Spotting a sector rotation, when money moves from one sector or group of sectors into another because of the business cycle, is of the utmost importance, Cramer said. As far as he's concerned, it’s one of the key moves investors need to spot before it happens if they want to make money in the market.
Fifty percent of how a stock moves depends upon the performance of the sector it's in, Cramer said. So if investors can call the sector, they can call half the gains or losses in a given stock. Why is this true? Because most of the big fund managers are committed to sector-based thinking, and they're the buyers and sellers who set prices.
There are two kinds of companies out there. Cyclical businesses do well when the economy is growing fast, when the Fed has rates low, but they don't do so well when the economy slows down, Cramer said. These are the airlines, autos, raw materials, consumer durables and heavy equipment stocks.

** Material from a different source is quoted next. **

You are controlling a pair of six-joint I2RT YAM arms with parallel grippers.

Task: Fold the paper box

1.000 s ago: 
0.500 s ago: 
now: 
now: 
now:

Secular stocks aren't sensitive to the underlying strength or weakness of the economy. General Mills, Procter & Gamble, Johnson & Johnson or any of the utilities. They won't be affected by the cycle because people don't stop buying Band-Aids just because they're low on cash.
Here's how to play the cycles: At the top of the cycle, before a downturn is coming, maybe because the Fed is raising rates, load up on your secular stocks, Cramer said. At the bottom, swap out of all that for some beaten up cyclicals. In a nutshell: When the economy is humming along with high growth, sell cyclicals and buy secular stocks. When GDP growth is in the gutter, but it looks like it’s done going down, that’s the time to load up on cyclicals.
The reason this is actually difficult is that it's very counter-intuitive, Cramer said. When cyclical stocks start to bottom, everyone cuts the earnings estimates for them. Remember, this is the bottom of the cycle, so the companies are suffering. The estimates get slashed, but the company has hit bottom. It probably won't go much lower. That makes these stocks look expensive, because it's not the price that matters, the price-to-earnings multiple does. When these companies are at their most "expensive" at the bottom of the cycle, Cramer recommends buying. Why? Because the companies' earnings are going to increase as the economy picks up, and investors will never be able to buy them so low after the market gains a little traction.
Bottom Line: Play defense, buy secular stocks at the top of the cycle, and go on offense with cyclicals when the economy is so bad that people need to take away the tie and the shoelaces.